Regular readers of the blog know that Treasurer Raimondo has become a lightening-rod for criticism of the state’s recent changes to the public employee pension system.
As a tactic, I’ll admit it’s a good one, simultaneously riling up the base and drawing media attention to the union and retiree’s position. It’s also the first salvo in what’s bound to be a contentious Democratic primary for the Governor’s office. But is the General Treasurer actually at fault? Consider the duties of the office.
The General Treasurer receives and disburses all state funds, issues general obligation notes and bonds, manages the investment of state funds and oversees the retirement system for state employees, teachers and some municipal employees. She is also responsible for the management of the Unclaimed Property Division, the Crime Victim Compensation Program and the state-sponsored CollegeBoundfund.
Noticeably absent is any mention of negotiating union contracts. That’s simply not her job. What critics would have you believe is that Treasurer Raimondo should have essentially “gone rogue” and usurped the Governor’s duties and possibly those of the General Assembly. L’état, c’est Gina? I’m not convinced. This blog has even gone so far as to suggest that the General Treasurer should be more concerned with “main street” than with the state’s investments and bond rating.
I’ve been a fairly consistent Raimondo supporter, but I was also present at last year’s State House protest adding my voice to the position that the plan asked too much of the neediest pension recipients. In fact I agree, as Rhode Island Federation of Teachers and Healthcare Professionals president Frank Flynn put it, that it’s “not a simple math problem as some people describe it.” But that isn’t the job of the General Treasurer. For a treasurer, it is a math problem, and we shouldn’t expect otherwise.
And Raimondo spent an inordinate amount of time speaking with voters, union members, and retirees throughout the state before making her proposal. Oddly that’s what now seems to rile opponents. As Paul Valletta, the head of the Cranston fire fighters’ union said, “It isn’t the money, it’s the way she went about it.”
I’m not sure what else she could have done. Valletta is essentially complaining that the General Treasurer acted within the duties of the General Treasurer. That’s what we as taxpayers pay her to do! If the unions and retirees are unhappy with the absence of a formerly negotiated outcome, let’s be honest. It’s the Governor, not the General Treasurer, who’s to blame.
I’ve also been concerned that many progressives seem intent on framing the General Treasurer as some union hating, right-wing ideologue. It’s not a fair characterization given that we know little yet about what priorities Raimondo would bring to the Governor’s office, and what we do know is largely in line with progressive priorities (a social liberal who believes in marriage equality and respects the rights of immigrants). During the Carcieri years, we’d have been thrilled with a candidate with progressive credentials a fraction of hers. Yes, she has been at the forefront of a pension reform movement heralded largely by the fringe right. But to assume that makes her one of the fringe right, ignores how seriously underfunded the pensions have been here in Rhode Island. It’s quite a different thing to enact reform out of a sense of obligation than to do so because of an ideological desire to eliminate them entirely.

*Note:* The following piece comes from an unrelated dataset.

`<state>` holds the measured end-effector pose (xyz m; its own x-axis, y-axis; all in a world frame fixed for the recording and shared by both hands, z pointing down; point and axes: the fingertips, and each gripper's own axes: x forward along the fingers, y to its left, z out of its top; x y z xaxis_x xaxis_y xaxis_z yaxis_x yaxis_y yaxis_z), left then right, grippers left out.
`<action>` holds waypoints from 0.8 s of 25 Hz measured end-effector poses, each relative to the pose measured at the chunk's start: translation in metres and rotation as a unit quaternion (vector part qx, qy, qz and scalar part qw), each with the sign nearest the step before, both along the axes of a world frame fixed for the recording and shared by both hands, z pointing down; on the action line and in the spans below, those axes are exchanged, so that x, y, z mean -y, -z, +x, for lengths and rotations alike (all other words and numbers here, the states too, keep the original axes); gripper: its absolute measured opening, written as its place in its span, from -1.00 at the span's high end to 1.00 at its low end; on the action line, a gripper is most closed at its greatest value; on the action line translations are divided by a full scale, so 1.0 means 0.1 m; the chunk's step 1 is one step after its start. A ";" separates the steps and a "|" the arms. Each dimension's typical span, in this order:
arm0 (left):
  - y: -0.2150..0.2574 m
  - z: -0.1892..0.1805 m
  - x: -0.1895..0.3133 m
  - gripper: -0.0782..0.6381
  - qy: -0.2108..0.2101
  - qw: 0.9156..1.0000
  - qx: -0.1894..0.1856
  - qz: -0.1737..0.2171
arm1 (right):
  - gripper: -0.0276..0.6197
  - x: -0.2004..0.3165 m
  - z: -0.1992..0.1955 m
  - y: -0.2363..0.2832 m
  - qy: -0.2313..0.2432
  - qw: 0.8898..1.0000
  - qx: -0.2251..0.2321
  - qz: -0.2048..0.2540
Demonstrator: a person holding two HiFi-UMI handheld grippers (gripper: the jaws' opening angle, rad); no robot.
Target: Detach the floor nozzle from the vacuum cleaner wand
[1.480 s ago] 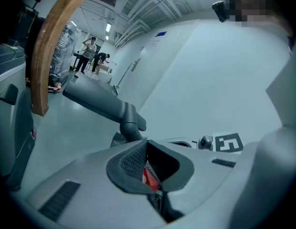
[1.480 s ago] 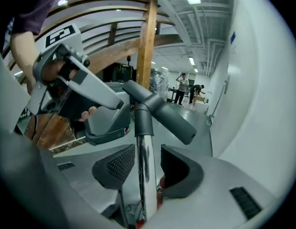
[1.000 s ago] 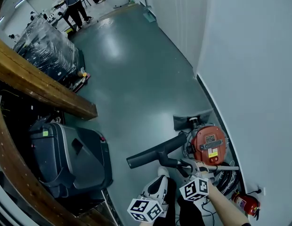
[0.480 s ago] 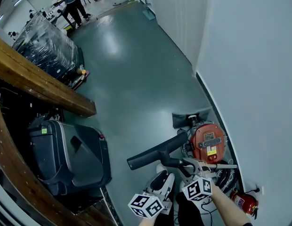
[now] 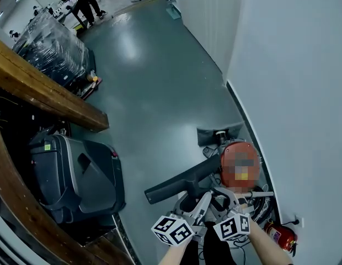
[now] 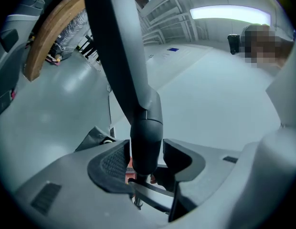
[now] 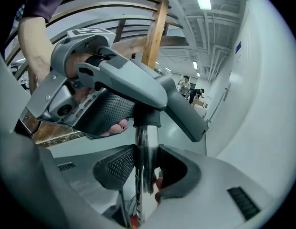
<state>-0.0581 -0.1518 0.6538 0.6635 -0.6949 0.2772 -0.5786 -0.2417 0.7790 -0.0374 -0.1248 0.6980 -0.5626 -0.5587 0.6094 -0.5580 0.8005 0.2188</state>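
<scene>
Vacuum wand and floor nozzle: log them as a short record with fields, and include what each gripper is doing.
floor nozzle: dark bar, joined to the wand through a dark collar, not yet detached
wand: chrome tube, running up between the right gripper's jaws
right gripper: jaws closed on the wand, just below the collar
left gripper: jaws opening, with the nozzle neck between them, not clamped
setting: grey floor beside a white wall
</scene>
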 end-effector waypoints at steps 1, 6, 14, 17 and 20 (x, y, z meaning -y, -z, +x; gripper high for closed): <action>-0.01 0.03 0.02 0.20 -0.001 1.000 0.000 0.000 | 0.41 -0.01 0.00 0.03 0.000 1.000 0.001 -0.001; 0.01 0.07 0.04 0.28 -0.006 1.000 0.004 0.005 | 0.41 -0.02 0.01 0.08 -0.001 1.000 0.004 -0.003; 0.03 0.10 0.01 0.28 -0.038 0.995 0.090 0.027 | 0.41 -0.05 -0.01 0.07 0.008 1.000 0.013 0.002; 0.07 -0.04 0.02 0.28 0.009 1.000 -0.001 -0.007 | 0.42 -0.08 0.04 0.10 0.000 1.000 0.021 0.006; 0.31 -0.69 0.30 0.28 0.118 0.989 -0.084 -0.009 | 0.42 0.08 0.25 0.17 -0.039 0.999 0.028 0.018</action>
<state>-0.1273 -0.1819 0.6230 0.5205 -0.8326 0.1896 -0.4786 -0.1006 0.8722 -0.0124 -0.1326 0.6814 -0.5491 -0.6229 0.5572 -0.6297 0.7467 0.2143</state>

Ms. Raimondo also learned early on about economic forces at work in her state. When she was in sixth grade, the Bulova watch factory, where her father worked, shut its doors. He was forced to retire early, on a sharply reduced pension; he then juggled part-time jobs.
“You can’t let people think that something’s going to be there if it’s not,” Ms. Raimondo said in an interview in her office in the pillared Statehouse, atop a hill in Providence. No one should be blindsided, she said. If pensions are in trouble, it’s better to deliver the news and give people time to make other plans.
How much easier it would have been, how much less detrimental to her political future (at least with the progressives of the state) to simply enact some changes around the margins and kick the can down the road for someone else to address (historical the way most pols have handled the problem). Should we as progressives be critical of the Raimondo plan? Absolutely, but let’s not shoot down a potential rising star before she’s even had a chance to announce her platform.